Andrew Ng, the founding lead of the Google Brain team and former chief scientist at Baidu, juggles multiple roles as a teacher, entrepreneur, and investor. He is currently the founder of DeepLearning.AI--an edtech company, founder & CEO of Landing AI--a software provider for industrial automation and manufacturing, general partner at AI Fund, and chairman and co-founder of Coursera, besides being an adjunct professor at Stanford University’s Computer Science Department. In an interview, he shares his views on the OpenAI fracas, loss of jobs to generative artificial intelligence (AI), the heated debate around artificial general intelligence (AGI), and global regulation of AI, among other things.

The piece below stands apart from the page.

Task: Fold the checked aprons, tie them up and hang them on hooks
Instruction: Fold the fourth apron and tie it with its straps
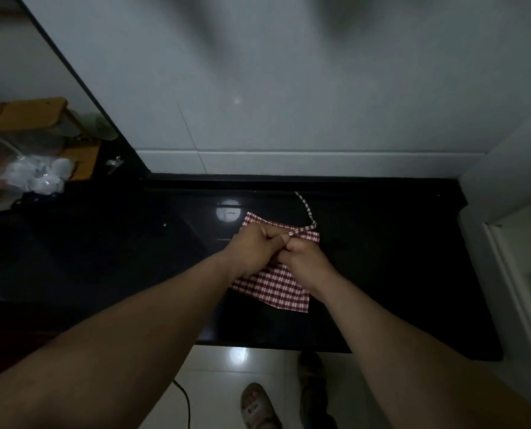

Edited excerpts: Sam (Altman, CEO of OpenAI) was my student at Stanford. He interned at my lab. I think he's been a great leader.
What happened was pretty tragic and it could have been avoided (the interview was conducted a day prior to Altman returning as CEO of OpenAI). OpenAI has many valuable assets, and reportedly more than $1 billion in annualised revenue, many customers, and a phenomenal product. But its governance structure is now very much discredited.
Earlier, there were all sorts of arguments about why a nonprofit structure is preferable, but this incident will make investors shy away from the clever arguments for very innovative governance structures. For a lot of jobs, Gen AI can augment or automate just a small fraction of it--let's say 20% of someone's job could be automated using GenAI. That means that it's beneficial both to businesses and to individuals, but we need to figure out which 20% can be automated, and then use GenAI to get that productivity boost.